▶ **WORK TASK**
Every word of the data below has to be copied faithfully.
━━━ MATERIALS PROVIDED
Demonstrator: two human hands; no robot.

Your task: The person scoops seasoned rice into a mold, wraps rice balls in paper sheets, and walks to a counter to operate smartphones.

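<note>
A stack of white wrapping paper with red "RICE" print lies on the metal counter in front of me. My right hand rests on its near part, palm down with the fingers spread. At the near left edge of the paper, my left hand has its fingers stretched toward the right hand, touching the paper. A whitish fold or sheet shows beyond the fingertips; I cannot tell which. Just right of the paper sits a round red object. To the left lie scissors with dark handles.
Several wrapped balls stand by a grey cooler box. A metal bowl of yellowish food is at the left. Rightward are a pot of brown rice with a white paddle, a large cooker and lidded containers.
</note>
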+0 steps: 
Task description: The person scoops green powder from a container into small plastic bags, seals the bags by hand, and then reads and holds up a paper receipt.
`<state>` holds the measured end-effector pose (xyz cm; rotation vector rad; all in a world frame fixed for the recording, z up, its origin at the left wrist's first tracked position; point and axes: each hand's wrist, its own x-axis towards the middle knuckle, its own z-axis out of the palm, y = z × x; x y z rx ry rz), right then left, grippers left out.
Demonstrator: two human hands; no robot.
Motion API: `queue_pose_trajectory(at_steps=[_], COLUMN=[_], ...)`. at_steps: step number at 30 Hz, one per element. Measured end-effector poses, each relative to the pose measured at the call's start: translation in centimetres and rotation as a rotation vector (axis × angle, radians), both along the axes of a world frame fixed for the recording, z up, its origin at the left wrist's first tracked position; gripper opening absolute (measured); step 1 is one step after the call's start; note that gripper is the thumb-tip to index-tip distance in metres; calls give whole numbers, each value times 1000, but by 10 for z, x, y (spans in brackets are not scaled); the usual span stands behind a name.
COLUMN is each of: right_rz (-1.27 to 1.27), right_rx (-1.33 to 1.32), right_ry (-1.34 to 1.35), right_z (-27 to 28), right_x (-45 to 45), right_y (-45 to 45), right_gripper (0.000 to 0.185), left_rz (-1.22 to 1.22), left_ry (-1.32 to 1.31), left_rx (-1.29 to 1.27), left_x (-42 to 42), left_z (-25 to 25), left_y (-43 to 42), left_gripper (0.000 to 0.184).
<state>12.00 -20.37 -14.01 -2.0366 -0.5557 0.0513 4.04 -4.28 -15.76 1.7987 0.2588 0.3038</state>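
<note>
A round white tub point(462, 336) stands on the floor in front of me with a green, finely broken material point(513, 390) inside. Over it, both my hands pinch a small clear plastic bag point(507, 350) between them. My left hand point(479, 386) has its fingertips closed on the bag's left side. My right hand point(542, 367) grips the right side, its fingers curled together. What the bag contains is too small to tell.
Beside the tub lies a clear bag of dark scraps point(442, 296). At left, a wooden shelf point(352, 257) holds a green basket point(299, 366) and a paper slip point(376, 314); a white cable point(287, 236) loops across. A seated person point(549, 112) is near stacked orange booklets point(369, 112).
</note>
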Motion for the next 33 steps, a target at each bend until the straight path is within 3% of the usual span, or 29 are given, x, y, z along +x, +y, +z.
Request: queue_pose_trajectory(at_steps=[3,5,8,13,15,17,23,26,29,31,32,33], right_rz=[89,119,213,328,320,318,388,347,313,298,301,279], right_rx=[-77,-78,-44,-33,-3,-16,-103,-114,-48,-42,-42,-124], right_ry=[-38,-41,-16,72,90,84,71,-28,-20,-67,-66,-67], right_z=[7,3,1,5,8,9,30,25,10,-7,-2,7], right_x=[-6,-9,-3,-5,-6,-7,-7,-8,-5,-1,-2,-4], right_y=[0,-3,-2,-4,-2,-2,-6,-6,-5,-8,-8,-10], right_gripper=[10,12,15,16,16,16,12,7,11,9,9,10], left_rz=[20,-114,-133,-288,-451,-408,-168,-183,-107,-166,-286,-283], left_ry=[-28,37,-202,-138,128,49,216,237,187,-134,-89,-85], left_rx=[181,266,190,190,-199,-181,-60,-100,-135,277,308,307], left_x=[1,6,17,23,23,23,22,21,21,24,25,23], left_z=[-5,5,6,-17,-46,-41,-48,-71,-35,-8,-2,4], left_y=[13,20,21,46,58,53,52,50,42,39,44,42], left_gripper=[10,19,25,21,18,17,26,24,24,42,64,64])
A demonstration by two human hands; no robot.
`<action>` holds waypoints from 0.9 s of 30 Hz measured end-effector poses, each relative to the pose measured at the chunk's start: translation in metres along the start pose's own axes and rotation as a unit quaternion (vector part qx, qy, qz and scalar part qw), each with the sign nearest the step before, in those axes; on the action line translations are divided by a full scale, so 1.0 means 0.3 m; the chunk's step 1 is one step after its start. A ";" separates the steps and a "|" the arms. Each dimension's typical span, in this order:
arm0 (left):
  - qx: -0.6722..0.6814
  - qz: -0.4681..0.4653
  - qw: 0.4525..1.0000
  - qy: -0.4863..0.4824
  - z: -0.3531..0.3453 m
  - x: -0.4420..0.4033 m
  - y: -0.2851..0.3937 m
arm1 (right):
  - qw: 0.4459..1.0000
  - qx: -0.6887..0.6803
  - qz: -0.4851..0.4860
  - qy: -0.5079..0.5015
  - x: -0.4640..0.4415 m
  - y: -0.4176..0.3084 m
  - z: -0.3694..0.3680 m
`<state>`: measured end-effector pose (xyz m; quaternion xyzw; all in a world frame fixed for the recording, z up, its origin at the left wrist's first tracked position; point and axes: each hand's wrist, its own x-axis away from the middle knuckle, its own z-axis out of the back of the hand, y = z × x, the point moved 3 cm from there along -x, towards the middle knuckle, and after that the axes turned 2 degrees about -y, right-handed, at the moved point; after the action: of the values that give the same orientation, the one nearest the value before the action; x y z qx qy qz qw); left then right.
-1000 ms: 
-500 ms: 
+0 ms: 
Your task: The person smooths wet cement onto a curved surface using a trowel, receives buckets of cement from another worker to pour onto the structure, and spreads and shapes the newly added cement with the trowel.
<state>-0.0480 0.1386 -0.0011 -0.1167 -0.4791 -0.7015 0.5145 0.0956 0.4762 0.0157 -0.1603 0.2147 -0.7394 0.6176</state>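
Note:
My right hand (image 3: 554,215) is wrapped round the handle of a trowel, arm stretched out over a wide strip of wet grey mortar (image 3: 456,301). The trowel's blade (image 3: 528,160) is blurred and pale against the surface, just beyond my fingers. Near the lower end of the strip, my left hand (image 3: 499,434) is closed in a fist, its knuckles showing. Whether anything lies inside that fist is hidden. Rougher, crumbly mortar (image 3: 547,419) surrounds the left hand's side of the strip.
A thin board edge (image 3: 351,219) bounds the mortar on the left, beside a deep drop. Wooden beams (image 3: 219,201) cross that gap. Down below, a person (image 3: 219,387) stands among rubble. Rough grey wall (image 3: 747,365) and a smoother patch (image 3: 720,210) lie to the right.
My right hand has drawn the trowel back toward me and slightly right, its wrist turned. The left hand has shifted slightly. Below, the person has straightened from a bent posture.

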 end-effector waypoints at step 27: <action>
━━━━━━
▶ **TASK OUTPUT**
Demonstrator: two human hands; no robot.

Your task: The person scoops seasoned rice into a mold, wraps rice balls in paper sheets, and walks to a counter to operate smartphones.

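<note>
A stack of white wrapping paper with red "RICE" print lies on the metal counter in front of me. My right hand rests on its near part, palm down with the fingers spread. At the near left edge of the paper, my left hand has its fingers stretched toward the right hand, touching the paper. A whitish fold or sheet shows beyond the fingertips; I cannot tell which. Just right of the paper sits a round red object. To the left lie scissors with dark handles.
Several wrapped balls stand by a grey cooler box. A metal bowl of yellowish food is at the left. Rightward are a pot of brown rice with a white paddle, a large cooker and lidded containers.
</note>
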+0 steps: 
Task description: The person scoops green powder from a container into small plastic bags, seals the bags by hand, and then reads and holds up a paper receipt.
`<state>` holds the measured end-effector pose (xyz cm; rotation vector rad; all in a world frame fixed for the recording, z up, its origin at the left wrist's first tracked position; point and axes: each hand's wrist, its own x-axis towards the middle knuckle, its own z-axis out of the palm, y = z × x; x y z rx ry rz), right then left, grippers left out.
Demonstrator: two human hands; no robot.
Motion API: `queue_pose_trajectory(at_steps=[_], COLUMN=[_], ...)`. at_steps: step number at 30 Hz, one per element. Measured end-effector poses, each relative to the pose measured at the call's start: translation in centimetres and rotation as a rotation vector (axis × angle, radians), both along the axes of a world frame fixed for the recording, z up, its origin at the left wrist's first tracked position; gripper opening absolute (measured); step 1 is one step after the call's start; note that gripper is the thumb-tip to index-tip distance in metres; calls give whole numbers, each value times 1000, but by 10 for z, x, y (spans in brackets are not scaled); the usual span stands behind a name.
COLUMN is each of: right_rz (-1.27 to 1.27), right_rx (-1.33 to 1.32), right_ry (-1.34 to 1.35), right_z (-27 to 28), right_x (-45 to 45), right_y (-45 to 45), right_gripper (0.000 to 0.185), left_rz (-1.22 to 1.22), left_ry (-1.32 to 1.31), left_rx (-1.29 to 1.27), left_x (-42 to 42), left_z (-25 to 25), left_y (-43 to 42), left_gripper (0.000 to 0.184).
<state>12.00 -20.37 -14.01 -2.0366 -0.5557 0.0513 4.04 -4.28 -15.76 1.7987 0.2588 0.3038</state>
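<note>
A round white tub point(462, 336) stands on the floor in front of me with a green, finely broken material point(513, 390) inside. Over it, both my hands pinch a small clear plastic bag point(507, 350) between them. My left hand point(479, 386) has its fingertips closed on the bag's left side. My right hand point(542, 367) grips the right side, its fingers curled together. What the bag contains is too small to tell.
Beside the tub lies a clear bag of dark scraps point(442, 296). At left, a wooden shelf point(352, 257) holds a green basket point(299, 366) and a paper slip point(376, 314); a white cable point(287, 236) loops across. A seated person point(549, 112) is near stacked orange booklets point(369, 112).
</note>
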Motion for the next 33 steps, a target at each bend until the straight path is within 3% of the usual span, or 29 are given, x, y, z along +x, +y, +z.
Request: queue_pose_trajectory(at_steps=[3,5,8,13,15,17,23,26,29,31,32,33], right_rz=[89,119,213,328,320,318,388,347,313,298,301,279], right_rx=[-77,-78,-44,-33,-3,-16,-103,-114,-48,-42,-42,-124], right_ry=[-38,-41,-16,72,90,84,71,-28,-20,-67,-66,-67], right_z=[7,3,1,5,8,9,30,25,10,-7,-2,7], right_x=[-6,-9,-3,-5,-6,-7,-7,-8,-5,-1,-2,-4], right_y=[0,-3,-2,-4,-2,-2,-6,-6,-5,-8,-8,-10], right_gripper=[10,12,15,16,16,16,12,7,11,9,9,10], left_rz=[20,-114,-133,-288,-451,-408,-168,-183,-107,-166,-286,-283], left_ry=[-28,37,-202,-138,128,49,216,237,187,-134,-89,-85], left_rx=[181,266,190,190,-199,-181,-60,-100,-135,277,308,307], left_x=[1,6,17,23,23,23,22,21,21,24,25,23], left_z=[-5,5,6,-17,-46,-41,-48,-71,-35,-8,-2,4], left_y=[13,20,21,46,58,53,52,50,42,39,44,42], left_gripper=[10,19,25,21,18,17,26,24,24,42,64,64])
A demonstration by two human hands; no robot.
`<action>` holds waypoints from 0.9 s of 30 Hz measured end-effector poses, each relative to the pose measured at the chunk's start: translation in metres along the start pose's own axes and rotation as a unit quaternion (vector part qx, qy, qz and scalar part qw), each with the sign nearest the step before, in those axes; on the action line translations are divided by a full scale, so 1.0 means 0.3 m; the chunk's step 1 is one step after its start. A ";" separates the steps and a "|" the arms. Each dimension's typical span, in this order:
arm0 (left):
  - qx: -0.6722..0.6814
  - qz: -0.4681..0.4653
  - qw: 0.4525..1.0000
  - qy: -0.4863..0.4824
  - z: -0.3531..0.3453 m
  - x: -0.4420..0.4033 m
  - y: -0.2851..0.3937 m
arm1 (right):
  - qw: 0.4459..1.0000
  - qx: -0.6887..0.6803
  - qz: -0.4851..0.4860
  - qy: -0.5079..0.5015
  - x: -0.4640..0.4415 m
  - y: -0.4176..0.3084 m
  - z: -0.3694..0.3680 m
`<state>`: measured end-effector pose (xyz m; quaternion xyzw; all in a world frame fixed for the recording, z up, its origin at the left wrist's first tracked position; point and axes: each hand's wrist, its own x-axis away from the middle knuckle, its own z-axis out of the back of the hand, y = z × x, the point moved 3 cm from there along -x, towards the middle knuckle, and after that the axes turned 2 degrees about -y, right-handed, at the moved point; after the action: of the values that give the same orientation, the one nearest the value before the action; x y z qx qy qz qw); left then right.
-1000 ms: 
-500 ms: 
+0 ms: 
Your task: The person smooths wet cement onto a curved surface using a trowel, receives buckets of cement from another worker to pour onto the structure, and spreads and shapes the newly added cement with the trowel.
<state>-0.0480 0.1386 -0.0011 -0.1167 -0.4791 -0.7015 0.5145 0.0956 0.4762 0.0157 -0.1603 0.2147 -0.7394 0.6176</state>
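Note:
My right hand (image 3: 554,215) is wrapped round the handle of a trowel, arm stretched out over a wide strip of wet grey mortar (image 3: 456,301). The trowel's blade (image 3: 528,160) is blurred and pale against the surface, just beyond my fingers. Near the lower end of the strip, my left hand (image 3: 499,434) is closed in a fist, its knuckles showing. Whether anything lies inside that fist is hidden. Rougher, crumbly mortar (image 3: 547,419) surrounds the left hand's side of the strip.
A thin board edge (image 3: 351,219) bounds the mortar on the left, beside a deep drop. Wooden beams (image 3: 219,201) cross that gap. Down below, a person (image 3: 219,387) stands among rubble. Rough grey wall (image 3: 747,365) and a smoother patch (image 3: 720,210) lie to the right.
My right hand has drawn the trowel back toward me and slightly right, its wrist turned. The left hand has shifted slightly. Below, the person has straightened from a bent posture.
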
 end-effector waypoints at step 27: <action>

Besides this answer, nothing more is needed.